■ Exercise brief
Output the full listing below exactly as it reads, and skip anything that is a picture.

■ Supplied data
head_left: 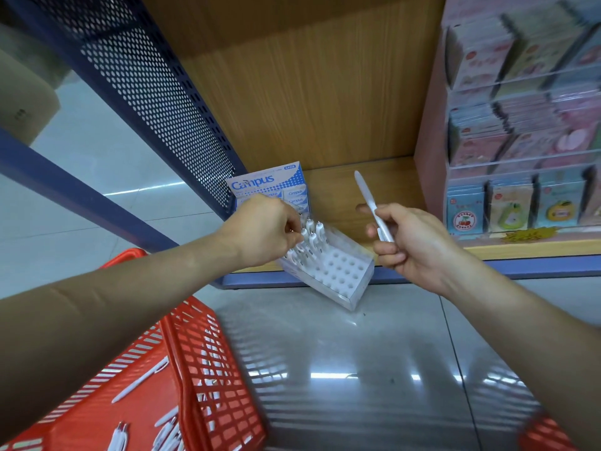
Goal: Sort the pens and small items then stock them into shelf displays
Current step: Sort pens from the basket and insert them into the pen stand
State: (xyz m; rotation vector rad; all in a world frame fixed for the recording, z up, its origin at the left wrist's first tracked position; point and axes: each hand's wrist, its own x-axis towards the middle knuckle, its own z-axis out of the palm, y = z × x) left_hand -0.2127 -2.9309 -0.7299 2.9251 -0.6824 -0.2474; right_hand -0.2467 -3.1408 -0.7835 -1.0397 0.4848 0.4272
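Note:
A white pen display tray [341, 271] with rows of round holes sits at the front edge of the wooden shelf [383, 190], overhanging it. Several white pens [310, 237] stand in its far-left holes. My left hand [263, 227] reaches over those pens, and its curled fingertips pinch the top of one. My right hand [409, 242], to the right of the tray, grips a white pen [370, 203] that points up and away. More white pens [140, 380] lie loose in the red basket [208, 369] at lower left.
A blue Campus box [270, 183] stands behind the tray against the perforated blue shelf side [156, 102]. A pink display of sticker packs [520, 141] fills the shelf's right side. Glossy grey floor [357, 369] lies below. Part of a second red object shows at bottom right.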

■ Solved exercise
head_left: 
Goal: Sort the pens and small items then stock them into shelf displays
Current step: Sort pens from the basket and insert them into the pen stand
State: (xyz m; rotation vector rad; all in a world frame fixed for the recording, z up, its origin at the left wrist's first tracked position; point and axes: each hand's wrist, its own x-axis towards the middle knuckle, its own z-axis out of the palm, y = z × x) left_hand -0.2127 -2.9309 -0.7299 2.9251 -0.6824 -0.2474; right_hand -0.2467 -3.1408 -0.7835 -1.0397 0.4848 0.4272
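Note:
A white pen display tray [341, 271] with rows of round holes sits at the front edge of the wooden shelf [383, 190], overhanging it. Several white pens [310, 237] stand in its far-left holes. My left hand [263, 227] reaches over those pens, and its curled fingertips pinch the top of one. My right hand [409, 242], to the right of the tray, grips a white pen [370, 203] that points up and away. More white pens [140, 380] lie loose in the red basket [208, 369] at lower left.
A blue Campus box [270, 183] stands behind the tray against the perforated blue shelf side [156, 102]. A pink display of sticker packs [520, 141] fills the shelf's right side. Glossy grey floor [357, 369] lies below. Part of a second red object shows at bottom right.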

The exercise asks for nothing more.